WORK TO BE COMPLETED >> As you reproduce every line below, keep it exactly as written and leave out the images.

DATA BLOCK >>
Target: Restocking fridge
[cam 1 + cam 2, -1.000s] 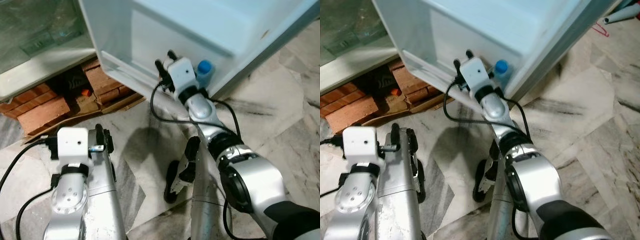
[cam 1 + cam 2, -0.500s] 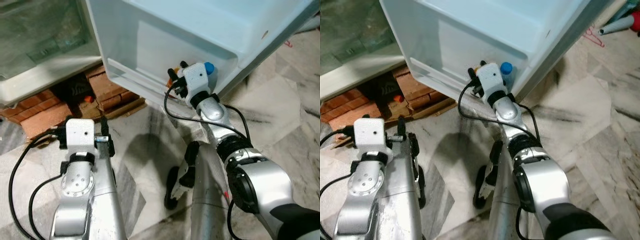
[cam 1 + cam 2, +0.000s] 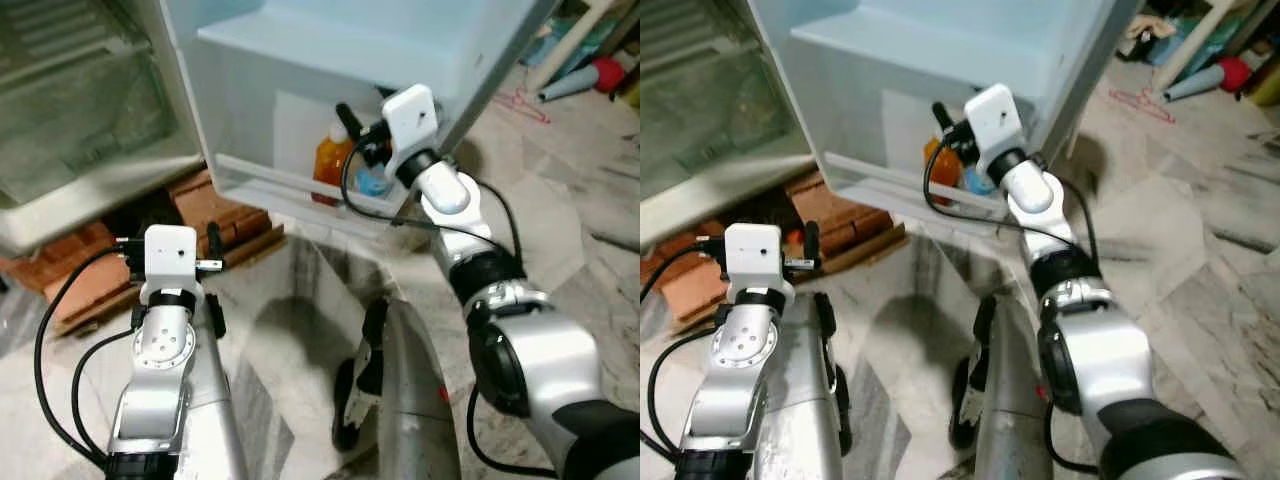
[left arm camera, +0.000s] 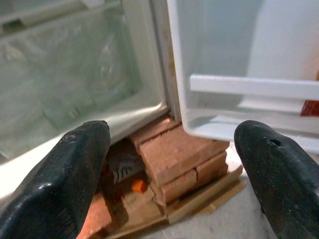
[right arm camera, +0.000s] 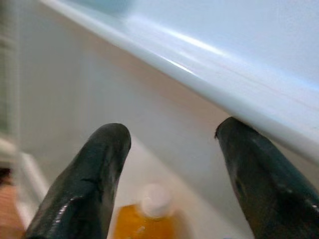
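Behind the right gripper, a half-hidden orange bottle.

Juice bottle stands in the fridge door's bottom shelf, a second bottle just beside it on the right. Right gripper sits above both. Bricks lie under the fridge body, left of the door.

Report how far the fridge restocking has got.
Done: an orange bottle and a blue-capped bottle stand in the door shelf. In hand: nothing; the right hand hangs open above the orange bottle, and the left hand is open near the bricks. What is left cannot be judged.
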Motion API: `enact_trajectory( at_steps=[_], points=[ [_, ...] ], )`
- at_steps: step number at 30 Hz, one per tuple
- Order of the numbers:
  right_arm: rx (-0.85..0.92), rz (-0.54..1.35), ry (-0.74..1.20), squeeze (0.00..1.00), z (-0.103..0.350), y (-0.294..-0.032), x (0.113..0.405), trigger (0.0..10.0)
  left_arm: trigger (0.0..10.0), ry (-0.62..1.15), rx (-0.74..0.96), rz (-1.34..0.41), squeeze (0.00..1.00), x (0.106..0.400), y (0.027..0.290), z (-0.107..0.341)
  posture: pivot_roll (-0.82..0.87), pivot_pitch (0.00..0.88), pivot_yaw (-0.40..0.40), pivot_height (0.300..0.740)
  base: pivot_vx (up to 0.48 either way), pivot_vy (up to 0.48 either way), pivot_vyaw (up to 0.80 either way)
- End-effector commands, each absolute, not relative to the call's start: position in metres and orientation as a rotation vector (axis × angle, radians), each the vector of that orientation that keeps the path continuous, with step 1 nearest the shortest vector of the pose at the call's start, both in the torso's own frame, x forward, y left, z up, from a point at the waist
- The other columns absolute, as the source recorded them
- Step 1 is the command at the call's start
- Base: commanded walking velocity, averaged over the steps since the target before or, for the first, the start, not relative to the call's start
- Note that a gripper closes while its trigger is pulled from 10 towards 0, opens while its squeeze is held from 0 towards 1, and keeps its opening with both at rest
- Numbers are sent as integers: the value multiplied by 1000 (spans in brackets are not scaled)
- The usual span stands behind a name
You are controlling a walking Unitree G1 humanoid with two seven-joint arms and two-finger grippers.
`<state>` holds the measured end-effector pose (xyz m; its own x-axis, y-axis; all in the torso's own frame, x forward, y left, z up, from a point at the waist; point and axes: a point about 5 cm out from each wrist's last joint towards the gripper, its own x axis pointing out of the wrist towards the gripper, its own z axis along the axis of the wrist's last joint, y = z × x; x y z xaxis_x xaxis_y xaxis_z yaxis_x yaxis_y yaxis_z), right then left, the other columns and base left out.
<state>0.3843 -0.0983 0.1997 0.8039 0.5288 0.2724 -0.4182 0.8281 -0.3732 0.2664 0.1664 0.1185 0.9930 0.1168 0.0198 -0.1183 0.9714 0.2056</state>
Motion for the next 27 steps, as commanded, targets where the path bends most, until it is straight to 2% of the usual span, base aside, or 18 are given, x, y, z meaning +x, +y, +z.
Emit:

TASK RESPONSE >>
Target: Restocking fridge
[cam 1 + cam 2, -1.000s] 
[cam 1 + cam 2, -0.500s] 
[cam 1 + cam 2, +0.000s] 
[left arm camera, +0.000s] 
[right arm camera, +0.000s] 
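Behind the right gripper, a half-hidden orange bottle.

Juice bottle stands in the fridge door's bottom shelf, a second bottle just beside it on the right. Right gripper sits above both. Bricks lie under the fridge body, left of the door.

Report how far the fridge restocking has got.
Done: an orange bottle and a blue-capped bottle stand in the door shelf. In hand: nothing; the right hand hangs open above the orange bottle, and the left hand is open near the bricks. What is left cannot be judged.
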Motion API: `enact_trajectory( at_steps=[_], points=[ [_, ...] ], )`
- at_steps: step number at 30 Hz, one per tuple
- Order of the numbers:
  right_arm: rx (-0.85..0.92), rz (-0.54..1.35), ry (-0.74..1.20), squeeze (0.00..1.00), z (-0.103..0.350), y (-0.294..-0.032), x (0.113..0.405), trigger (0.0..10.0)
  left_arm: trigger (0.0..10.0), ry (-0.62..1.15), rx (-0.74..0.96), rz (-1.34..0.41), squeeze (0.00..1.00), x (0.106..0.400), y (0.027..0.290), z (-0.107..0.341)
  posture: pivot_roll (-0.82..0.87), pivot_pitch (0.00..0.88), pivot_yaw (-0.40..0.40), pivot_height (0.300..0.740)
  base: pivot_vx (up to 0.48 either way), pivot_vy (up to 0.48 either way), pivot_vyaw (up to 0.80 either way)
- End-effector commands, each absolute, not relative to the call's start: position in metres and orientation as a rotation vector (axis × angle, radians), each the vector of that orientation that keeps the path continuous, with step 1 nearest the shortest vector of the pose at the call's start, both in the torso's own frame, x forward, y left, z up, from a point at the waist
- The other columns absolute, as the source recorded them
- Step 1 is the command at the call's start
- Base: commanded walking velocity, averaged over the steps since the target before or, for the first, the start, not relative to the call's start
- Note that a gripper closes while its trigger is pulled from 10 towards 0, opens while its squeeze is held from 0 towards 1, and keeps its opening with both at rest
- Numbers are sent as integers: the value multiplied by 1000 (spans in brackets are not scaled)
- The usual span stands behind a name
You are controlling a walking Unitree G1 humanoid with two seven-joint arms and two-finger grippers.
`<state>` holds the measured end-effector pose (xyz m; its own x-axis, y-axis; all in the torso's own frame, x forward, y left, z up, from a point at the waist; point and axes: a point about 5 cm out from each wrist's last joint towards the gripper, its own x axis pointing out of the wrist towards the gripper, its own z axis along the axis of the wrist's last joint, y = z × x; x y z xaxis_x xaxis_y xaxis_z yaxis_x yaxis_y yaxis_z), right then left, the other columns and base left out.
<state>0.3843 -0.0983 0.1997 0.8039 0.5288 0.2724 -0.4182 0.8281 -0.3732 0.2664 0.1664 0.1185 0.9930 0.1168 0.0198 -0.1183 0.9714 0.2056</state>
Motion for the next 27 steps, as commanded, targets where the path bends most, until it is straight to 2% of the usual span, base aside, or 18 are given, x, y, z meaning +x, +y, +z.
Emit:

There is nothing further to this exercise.